Today I released War Stories, the second scenario collection for the EPOCH survival horror roleplaying game. As the title suggests, War Stories features scenarios set during wartime, and covers conflicts which span more than ninety years – from the horrors of trench warfare in WWI through to the complexities of peace-operations in the Democratic Republic of Congo.
War Stories features the works of some very talented RPG writers including: Monster of the Week author Michael Sands, the co-author of Call of Cthulhu’s Monophobia Marcus D. Bone, Frontier of Fear contributors Andrew Millar and Liam Jones, and, of course, yours truly.
Each of these scenarios offers something different; a unique take on war and the role of the characters as soldiers and civilians in the context of wartime. I think there are hours of great gaming to be had exploring each of them – I certainly had a blast during the playtesting process.
The collection has been beautifully illustrated by talented artist Doug Royson. I think it’s evident that his art has gone from strength to strength with each piece in this collection, and the extremely evocative cover is truly outstanding.
Behind the Scenes
Assembling this collection was more time consuming than I had expected. This is the largest EPOCH scenario collection to date, and each author has put considerable thought and effort into their offering. The collection comes in at 155 pages and a little under 60,000 words, and it took a fair while for the authors to design, playtest, write-up and submit their work. Then each scenario was edited by me, which involved a fair bit of back-and-forth with the author, to ensure a level of consistency with other EPOCH scenarios, while staying true to their vision, and then a detailed edit was done by Andrew Smith, who also flagged any questions he had regarding content.
Writing an EPOCH scenario is both simple and extremely tricky. On the one hand, EPOCH allows a high level of flexibility which allows an author to adapt virtually any horror premise. The source of the horror (and associated effects) merely need to threaten the physical or mental wellbeing of the characters on 6 specific occasions, ideally culminating in a dramatic climax. As the players will apply and describe the suffering of their own characters during these challenges, there is no need for complex mechanical detail (stat blocks, skill checks and difficulties etc.).
On the other hand, EPOCH is about empowering the players to create any character they wish, and makes the development of these characters the core focus of the game. Therefore, it can never be assumed that characters will investigate explore or endanger themselves voluntarily – which is the central tension of most horror games. In EPOCH the source of the horror, and the scenario setup, must either be tailored to threaten the characters irrespective of their actions, or the characters must seek an escape which puts them into the path of the horror – or some combination of the two.

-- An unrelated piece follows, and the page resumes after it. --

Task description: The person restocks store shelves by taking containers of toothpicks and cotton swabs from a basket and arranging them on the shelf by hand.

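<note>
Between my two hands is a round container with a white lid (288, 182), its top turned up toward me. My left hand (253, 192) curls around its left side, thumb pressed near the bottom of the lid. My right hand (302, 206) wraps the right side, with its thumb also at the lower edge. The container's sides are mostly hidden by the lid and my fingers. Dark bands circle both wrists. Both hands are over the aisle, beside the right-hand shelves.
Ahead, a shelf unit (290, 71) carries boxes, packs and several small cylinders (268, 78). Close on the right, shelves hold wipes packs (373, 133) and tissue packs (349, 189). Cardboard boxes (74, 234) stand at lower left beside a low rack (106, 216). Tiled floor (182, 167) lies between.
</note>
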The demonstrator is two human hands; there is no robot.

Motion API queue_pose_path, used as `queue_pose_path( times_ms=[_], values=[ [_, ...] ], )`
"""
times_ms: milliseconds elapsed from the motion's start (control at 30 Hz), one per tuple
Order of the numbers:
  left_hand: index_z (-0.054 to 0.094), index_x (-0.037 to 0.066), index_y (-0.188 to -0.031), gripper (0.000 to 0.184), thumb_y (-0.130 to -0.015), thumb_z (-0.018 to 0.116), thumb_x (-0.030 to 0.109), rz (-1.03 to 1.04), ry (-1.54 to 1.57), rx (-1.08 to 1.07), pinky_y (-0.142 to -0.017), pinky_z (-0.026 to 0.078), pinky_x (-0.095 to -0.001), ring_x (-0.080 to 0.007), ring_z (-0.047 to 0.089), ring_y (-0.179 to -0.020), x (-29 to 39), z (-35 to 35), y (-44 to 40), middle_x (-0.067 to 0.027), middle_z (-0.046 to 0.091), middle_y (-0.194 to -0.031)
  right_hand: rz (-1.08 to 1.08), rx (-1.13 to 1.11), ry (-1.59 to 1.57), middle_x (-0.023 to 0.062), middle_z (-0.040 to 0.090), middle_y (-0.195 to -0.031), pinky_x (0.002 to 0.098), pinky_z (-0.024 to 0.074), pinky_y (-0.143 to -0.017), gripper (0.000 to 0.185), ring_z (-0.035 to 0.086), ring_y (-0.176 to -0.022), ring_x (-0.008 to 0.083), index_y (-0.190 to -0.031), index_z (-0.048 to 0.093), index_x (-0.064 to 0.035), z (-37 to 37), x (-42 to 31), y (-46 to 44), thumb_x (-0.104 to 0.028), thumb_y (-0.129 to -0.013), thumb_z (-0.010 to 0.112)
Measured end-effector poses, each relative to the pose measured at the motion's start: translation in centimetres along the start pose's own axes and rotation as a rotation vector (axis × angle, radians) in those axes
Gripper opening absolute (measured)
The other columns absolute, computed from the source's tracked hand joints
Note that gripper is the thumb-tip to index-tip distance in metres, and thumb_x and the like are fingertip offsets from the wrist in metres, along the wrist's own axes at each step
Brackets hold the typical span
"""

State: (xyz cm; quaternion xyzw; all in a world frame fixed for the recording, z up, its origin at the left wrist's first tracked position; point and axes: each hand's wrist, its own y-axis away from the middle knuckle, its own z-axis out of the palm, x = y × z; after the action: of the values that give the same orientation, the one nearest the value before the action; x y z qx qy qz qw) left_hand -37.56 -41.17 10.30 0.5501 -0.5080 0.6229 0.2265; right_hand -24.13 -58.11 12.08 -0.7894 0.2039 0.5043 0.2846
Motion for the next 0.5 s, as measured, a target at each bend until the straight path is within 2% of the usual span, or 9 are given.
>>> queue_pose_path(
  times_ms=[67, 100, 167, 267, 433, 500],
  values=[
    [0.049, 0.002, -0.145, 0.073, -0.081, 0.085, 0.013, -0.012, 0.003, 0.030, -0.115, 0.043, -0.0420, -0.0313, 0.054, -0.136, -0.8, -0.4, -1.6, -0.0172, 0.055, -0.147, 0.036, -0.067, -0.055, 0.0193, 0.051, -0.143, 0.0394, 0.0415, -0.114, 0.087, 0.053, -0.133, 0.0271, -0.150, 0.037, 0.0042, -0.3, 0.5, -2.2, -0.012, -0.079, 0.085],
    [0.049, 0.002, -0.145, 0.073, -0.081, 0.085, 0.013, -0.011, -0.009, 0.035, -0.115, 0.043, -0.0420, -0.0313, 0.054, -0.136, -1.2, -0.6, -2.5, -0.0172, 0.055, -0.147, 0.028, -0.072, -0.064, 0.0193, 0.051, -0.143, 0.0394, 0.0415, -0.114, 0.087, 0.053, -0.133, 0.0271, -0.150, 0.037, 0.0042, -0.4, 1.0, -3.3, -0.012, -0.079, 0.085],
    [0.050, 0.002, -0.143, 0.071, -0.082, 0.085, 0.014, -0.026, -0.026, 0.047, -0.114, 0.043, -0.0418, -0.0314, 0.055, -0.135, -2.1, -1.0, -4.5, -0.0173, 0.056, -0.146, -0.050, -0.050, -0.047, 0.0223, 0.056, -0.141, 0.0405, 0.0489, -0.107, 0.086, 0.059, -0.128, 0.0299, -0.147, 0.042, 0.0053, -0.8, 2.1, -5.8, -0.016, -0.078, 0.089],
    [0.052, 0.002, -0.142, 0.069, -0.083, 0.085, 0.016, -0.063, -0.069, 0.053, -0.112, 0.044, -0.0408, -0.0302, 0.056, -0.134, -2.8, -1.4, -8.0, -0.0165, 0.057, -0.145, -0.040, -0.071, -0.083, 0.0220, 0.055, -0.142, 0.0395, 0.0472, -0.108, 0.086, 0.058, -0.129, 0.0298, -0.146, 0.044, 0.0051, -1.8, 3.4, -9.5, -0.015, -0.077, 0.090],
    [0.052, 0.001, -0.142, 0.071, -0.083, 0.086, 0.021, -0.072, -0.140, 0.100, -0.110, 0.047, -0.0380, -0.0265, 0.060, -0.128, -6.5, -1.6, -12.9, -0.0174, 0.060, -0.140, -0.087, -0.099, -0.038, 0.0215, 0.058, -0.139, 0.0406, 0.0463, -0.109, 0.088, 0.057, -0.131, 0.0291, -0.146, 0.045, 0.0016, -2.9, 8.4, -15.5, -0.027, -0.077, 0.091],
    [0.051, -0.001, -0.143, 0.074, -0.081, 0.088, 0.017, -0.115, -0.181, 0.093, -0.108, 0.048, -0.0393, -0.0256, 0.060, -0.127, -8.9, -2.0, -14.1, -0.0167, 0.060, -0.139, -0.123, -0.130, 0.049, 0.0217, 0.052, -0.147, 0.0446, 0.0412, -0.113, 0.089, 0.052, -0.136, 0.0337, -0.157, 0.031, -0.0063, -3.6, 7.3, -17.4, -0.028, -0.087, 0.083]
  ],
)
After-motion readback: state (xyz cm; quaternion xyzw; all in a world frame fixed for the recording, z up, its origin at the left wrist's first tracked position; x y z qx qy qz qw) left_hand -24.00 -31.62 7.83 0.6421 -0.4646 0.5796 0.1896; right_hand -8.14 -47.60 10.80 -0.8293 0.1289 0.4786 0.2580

This character focus means that the scenario is actually more of a framework to provide ever increasing tension and drama to force character development, rather than a detailed story to be explored in-and-of itself, and I think this can be challenging to write – particularly if you have a strong vision for how you want the scenario to play out. So, although scripting an EPOCH scenario seems simple at first, creating a scenario with sufficient adaptability to suit a diversity characters can be a challenging undertaking.
War Stories brings the total of published EPOCH scenarios to 14, featuring the work of 7 individual authors. Needless to say, I am extremely grateful for the contribution of these talented folks to the game, and I hope you’ll take the time to check out their work.